For the entries below, repeat exactly each line starting with the one that contains "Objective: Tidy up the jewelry" and going on through the one that contains "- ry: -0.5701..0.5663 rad", and no others.
-------- Data supplied --------
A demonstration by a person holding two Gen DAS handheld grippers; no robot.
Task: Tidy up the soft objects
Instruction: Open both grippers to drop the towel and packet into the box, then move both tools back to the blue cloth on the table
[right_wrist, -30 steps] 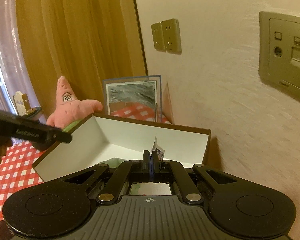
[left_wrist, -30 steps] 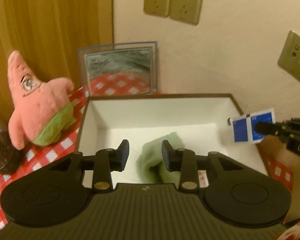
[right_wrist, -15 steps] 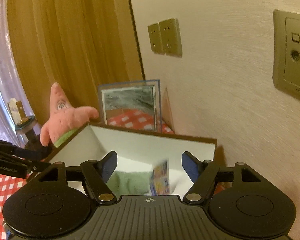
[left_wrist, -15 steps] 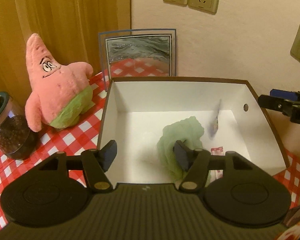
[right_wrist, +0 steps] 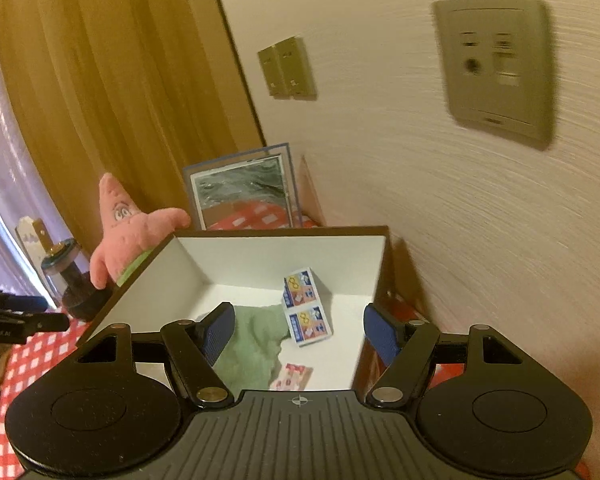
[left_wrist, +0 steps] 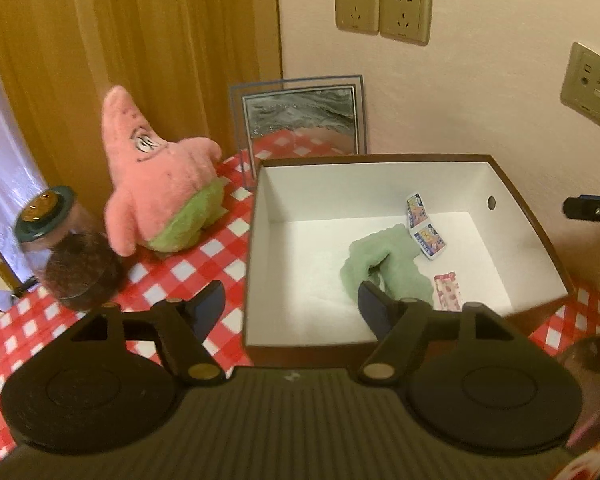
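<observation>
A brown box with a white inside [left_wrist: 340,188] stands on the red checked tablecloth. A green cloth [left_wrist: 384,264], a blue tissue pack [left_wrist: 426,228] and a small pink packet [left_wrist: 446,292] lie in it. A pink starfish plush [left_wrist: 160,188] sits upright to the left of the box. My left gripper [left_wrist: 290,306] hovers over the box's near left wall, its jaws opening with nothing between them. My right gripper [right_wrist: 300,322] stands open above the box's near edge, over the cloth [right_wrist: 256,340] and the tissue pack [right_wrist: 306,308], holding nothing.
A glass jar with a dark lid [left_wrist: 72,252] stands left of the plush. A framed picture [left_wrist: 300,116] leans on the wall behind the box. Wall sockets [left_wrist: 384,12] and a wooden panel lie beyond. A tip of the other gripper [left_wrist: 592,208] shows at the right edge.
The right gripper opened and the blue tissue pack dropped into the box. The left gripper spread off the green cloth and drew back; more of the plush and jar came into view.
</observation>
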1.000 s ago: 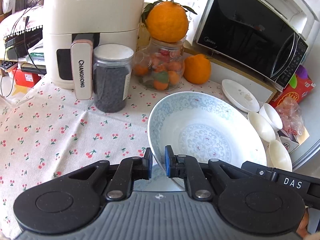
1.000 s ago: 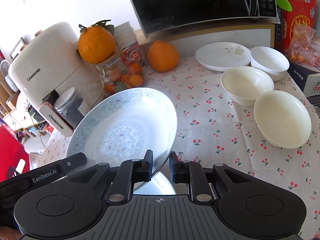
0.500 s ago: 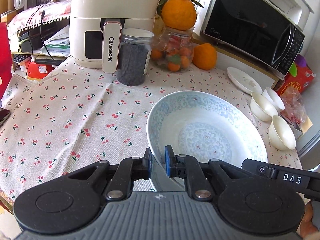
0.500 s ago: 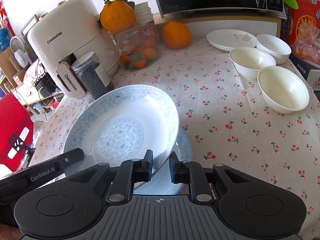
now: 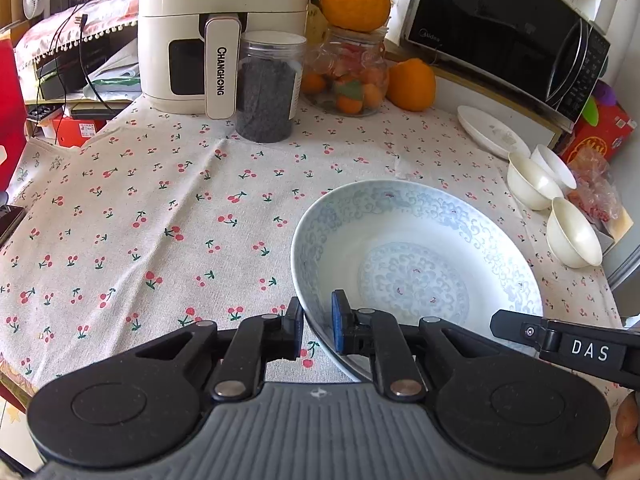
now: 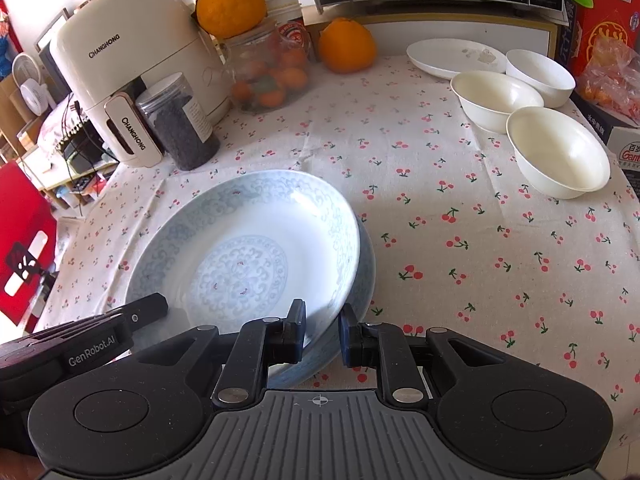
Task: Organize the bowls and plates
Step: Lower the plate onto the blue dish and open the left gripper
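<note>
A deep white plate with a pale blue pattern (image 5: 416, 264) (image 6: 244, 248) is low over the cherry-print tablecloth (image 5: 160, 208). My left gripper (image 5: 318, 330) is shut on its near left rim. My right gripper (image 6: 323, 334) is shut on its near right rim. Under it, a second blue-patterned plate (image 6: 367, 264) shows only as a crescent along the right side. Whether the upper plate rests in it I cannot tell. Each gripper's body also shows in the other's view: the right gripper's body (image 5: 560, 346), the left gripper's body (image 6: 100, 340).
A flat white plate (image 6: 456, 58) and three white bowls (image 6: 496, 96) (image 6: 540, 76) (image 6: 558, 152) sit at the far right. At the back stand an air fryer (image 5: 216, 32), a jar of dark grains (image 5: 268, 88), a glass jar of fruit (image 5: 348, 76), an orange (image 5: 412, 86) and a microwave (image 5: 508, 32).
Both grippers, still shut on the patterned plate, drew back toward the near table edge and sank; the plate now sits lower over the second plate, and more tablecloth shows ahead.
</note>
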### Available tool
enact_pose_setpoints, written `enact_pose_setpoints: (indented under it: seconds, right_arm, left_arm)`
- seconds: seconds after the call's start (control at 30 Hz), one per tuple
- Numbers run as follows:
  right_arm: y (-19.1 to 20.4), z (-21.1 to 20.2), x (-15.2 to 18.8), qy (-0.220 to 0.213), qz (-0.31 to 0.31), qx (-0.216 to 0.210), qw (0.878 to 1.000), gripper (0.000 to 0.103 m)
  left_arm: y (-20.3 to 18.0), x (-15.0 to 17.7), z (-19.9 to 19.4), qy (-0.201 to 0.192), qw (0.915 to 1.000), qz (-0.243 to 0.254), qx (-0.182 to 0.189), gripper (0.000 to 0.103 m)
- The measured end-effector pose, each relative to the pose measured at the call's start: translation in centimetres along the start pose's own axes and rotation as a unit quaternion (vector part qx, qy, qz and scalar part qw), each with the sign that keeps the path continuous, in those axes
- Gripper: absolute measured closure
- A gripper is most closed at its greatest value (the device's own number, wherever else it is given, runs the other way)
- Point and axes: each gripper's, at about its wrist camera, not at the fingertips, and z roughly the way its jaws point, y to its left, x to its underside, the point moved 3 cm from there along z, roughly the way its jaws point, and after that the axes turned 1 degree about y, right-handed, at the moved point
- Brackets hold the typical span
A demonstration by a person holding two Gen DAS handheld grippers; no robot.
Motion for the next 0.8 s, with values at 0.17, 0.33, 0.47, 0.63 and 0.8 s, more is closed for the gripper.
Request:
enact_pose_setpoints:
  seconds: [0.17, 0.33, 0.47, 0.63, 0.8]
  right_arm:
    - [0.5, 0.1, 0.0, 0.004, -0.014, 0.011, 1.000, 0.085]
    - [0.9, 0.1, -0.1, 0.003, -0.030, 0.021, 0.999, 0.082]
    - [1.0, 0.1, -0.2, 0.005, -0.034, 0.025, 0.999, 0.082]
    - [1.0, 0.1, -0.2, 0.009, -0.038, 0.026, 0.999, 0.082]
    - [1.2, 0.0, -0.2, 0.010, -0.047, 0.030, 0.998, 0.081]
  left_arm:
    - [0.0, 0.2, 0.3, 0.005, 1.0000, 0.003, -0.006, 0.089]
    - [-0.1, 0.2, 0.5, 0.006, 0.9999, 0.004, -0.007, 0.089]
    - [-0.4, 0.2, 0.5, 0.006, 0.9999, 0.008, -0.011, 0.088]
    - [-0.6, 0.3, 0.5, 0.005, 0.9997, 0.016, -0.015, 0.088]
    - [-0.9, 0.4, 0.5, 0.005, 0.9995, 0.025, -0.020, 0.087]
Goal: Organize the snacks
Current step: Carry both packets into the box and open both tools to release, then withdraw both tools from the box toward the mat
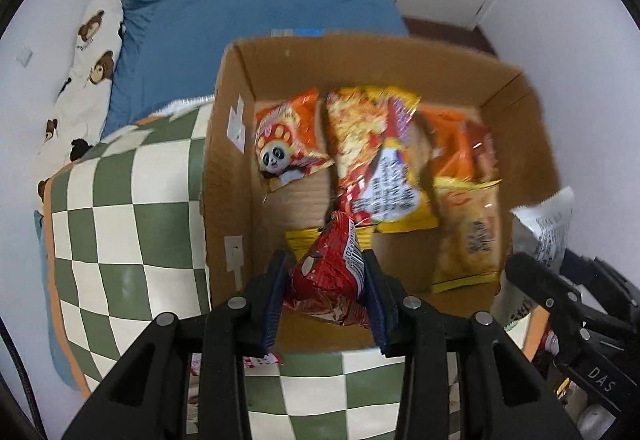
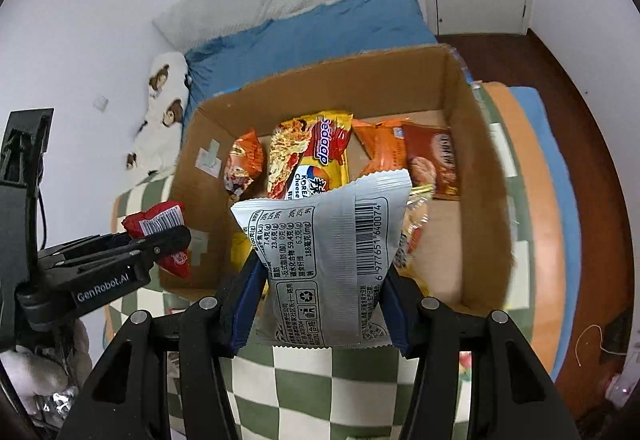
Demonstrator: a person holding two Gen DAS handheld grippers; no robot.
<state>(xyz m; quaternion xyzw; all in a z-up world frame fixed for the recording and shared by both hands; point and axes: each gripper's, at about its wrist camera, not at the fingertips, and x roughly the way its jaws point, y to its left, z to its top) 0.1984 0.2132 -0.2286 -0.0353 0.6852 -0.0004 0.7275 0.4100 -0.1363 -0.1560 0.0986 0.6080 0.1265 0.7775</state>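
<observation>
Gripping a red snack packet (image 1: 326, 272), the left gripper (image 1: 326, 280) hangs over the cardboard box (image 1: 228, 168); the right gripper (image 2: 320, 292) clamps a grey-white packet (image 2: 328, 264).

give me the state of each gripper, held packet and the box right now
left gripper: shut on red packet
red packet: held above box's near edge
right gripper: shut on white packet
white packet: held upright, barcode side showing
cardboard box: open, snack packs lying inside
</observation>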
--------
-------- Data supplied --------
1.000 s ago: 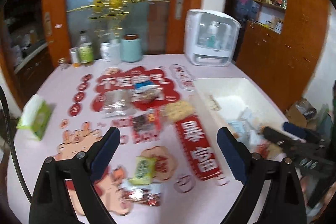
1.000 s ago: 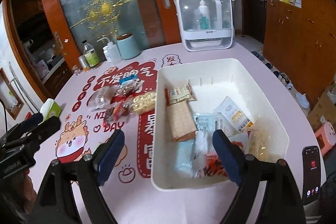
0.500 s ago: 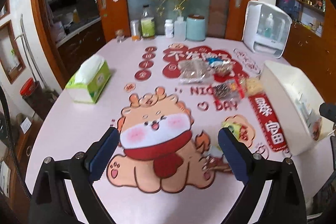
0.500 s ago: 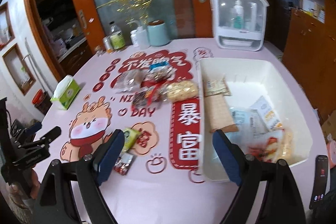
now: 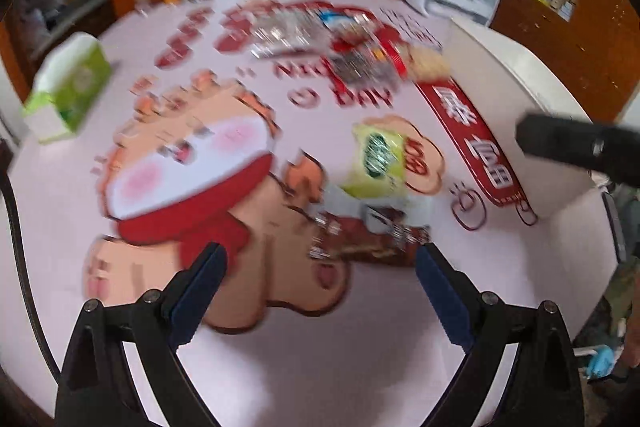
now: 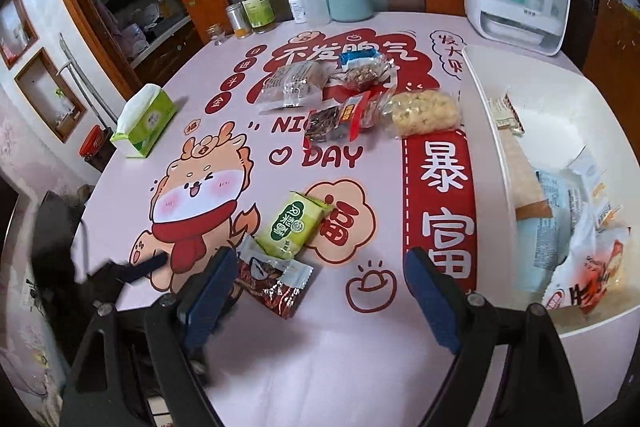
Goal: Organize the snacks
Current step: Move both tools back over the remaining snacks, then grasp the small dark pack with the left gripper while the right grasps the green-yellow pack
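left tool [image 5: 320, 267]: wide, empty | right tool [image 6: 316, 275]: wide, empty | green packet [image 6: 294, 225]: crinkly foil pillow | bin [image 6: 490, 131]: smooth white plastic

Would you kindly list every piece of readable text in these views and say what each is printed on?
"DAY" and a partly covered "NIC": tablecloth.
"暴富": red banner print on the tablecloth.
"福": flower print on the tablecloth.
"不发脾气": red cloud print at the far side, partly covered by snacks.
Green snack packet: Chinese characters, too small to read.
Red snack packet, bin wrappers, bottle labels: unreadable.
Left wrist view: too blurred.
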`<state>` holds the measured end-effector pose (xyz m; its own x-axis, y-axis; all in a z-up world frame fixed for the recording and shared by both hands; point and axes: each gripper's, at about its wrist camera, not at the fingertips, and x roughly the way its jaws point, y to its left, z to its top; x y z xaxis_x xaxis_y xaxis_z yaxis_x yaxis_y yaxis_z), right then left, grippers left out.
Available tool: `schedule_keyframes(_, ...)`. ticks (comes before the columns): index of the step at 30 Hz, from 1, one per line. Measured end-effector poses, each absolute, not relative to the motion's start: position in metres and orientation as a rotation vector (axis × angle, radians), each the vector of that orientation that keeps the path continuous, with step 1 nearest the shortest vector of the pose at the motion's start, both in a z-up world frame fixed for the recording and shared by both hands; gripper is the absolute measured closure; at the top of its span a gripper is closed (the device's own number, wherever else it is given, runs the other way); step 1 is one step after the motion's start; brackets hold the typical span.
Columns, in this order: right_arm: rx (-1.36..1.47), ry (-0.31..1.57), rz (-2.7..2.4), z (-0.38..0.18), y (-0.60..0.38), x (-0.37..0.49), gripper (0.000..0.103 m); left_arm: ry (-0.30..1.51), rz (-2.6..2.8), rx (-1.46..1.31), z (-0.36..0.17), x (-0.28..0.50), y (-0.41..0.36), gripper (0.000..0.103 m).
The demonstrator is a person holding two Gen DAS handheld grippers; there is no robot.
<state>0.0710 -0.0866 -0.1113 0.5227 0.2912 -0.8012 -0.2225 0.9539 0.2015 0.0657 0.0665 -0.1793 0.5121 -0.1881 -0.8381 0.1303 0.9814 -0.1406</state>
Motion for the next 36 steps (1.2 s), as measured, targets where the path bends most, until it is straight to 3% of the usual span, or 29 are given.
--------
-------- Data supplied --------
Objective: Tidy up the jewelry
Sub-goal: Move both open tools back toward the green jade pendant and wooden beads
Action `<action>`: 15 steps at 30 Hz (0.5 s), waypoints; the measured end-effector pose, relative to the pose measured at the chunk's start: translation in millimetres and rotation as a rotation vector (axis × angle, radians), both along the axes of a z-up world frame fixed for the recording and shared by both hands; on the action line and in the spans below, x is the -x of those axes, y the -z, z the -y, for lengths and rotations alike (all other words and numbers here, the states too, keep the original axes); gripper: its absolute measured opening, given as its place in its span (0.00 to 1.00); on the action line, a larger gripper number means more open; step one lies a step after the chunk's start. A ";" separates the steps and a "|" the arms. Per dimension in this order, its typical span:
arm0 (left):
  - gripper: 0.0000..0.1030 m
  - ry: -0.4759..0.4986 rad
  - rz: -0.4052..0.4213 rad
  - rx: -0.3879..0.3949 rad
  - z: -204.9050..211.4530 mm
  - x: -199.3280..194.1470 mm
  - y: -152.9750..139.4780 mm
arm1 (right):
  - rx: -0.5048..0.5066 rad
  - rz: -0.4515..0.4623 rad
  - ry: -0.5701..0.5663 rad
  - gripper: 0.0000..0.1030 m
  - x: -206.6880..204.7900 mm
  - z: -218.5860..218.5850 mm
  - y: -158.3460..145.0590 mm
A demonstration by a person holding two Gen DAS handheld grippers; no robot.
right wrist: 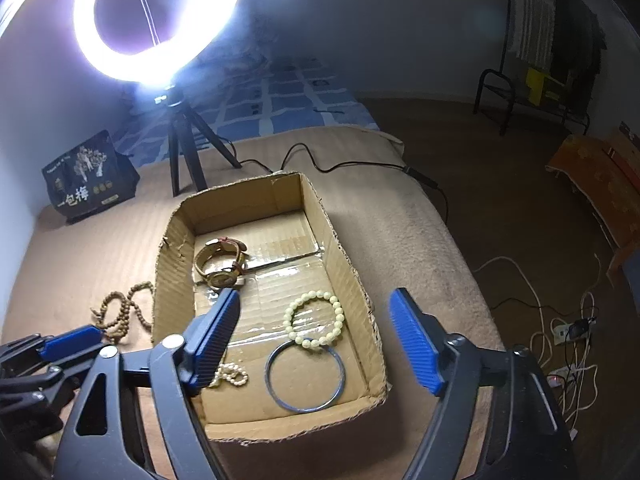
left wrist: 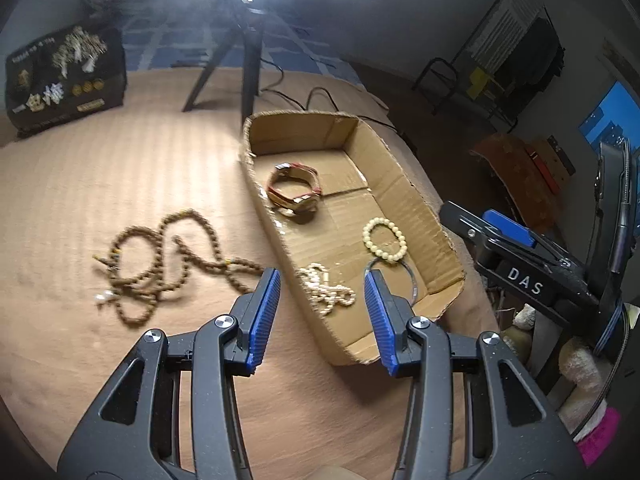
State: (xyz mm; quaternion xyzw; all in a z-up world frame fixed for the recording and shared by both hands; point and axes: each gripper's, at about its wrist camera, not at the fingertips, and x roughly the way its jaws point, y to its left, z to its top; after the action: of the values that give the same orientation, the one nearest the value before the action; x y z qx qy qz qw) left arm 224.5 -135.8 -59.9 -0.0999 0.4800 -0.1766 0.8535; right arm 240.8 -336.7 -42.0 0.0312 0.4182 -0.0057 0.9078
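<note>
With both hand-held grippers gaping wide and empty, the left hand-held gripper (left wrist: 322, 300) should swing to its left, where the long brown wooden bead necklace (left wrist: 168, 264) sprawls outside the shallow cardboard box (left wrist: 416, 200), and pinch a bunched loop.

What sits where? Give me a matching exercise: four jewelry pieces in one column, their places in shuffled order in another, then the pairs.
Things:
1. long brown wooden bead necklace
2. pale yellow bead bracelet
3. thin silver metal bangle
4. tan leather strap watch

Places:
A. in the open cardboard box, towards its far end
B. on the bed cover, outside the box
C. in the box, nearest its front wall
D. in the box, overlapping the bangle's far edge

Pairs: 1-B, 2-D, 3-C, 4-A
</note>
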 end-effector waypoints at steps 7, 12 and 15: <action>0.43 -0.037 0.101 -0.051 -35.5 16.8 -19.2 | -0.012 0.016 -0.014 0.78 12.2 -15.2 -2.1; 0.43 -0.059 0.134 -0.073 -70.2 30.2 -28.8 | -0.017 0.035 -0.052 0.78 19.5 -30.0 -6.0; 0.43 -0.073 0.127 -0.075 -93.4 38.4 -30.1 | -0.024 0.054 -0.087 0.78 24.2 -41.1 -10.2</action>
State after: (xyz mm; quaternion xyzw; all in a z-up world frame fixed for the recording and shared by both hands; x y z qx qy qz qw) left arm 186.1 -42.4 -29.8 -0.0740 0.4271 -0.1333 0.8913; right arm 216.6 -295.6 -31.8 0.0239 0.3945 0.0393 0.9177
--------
## Output
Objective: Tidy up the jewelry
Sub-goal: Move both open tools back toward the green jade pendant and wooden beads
Action `<action>`: 15 steps at 30 Hz (0.5 s), waypoints; the measured end-effector pose, relative to the pose measured at the chunk's start: translation in millimetres and rotation as a rotation vector (axis × angle, radians), both along the axes of a z-up world frame fixed for the recording and shared by both hands; on the action line and in the spans below, x is the -x of those axes, y the -z, z the -y, for lengths and rotations alike (all other words and numbers here, the states too, keep the original axes); gripper: its absolute measured opening, given as its place in its span (0.00 to 1.00); on the action line, a larger gripper number means more open; step one lies a step after the chunk's start. A ";" separates the steps and a "|" the arms. Per dimension in this order, its typical span:
arm0 (left):
  - gripper: 0.0000..0.1030 m
  - ry: -0.4759..0.4986 rad
  - rz: -0.4052..0.4213 rad
  - rx: -0.3879..0.3949 rad
  - z: -204.9050..211.4530 mm
  - x: -199.3280..194.1470 mm
  - y: -152.9750..139.4780 mm
arm1 (right):
  - rx: -0.5048..0.5066 rad
  - rz: -0.4515..0.4623 rad
  - ry: -0.5701..0.5663 rad

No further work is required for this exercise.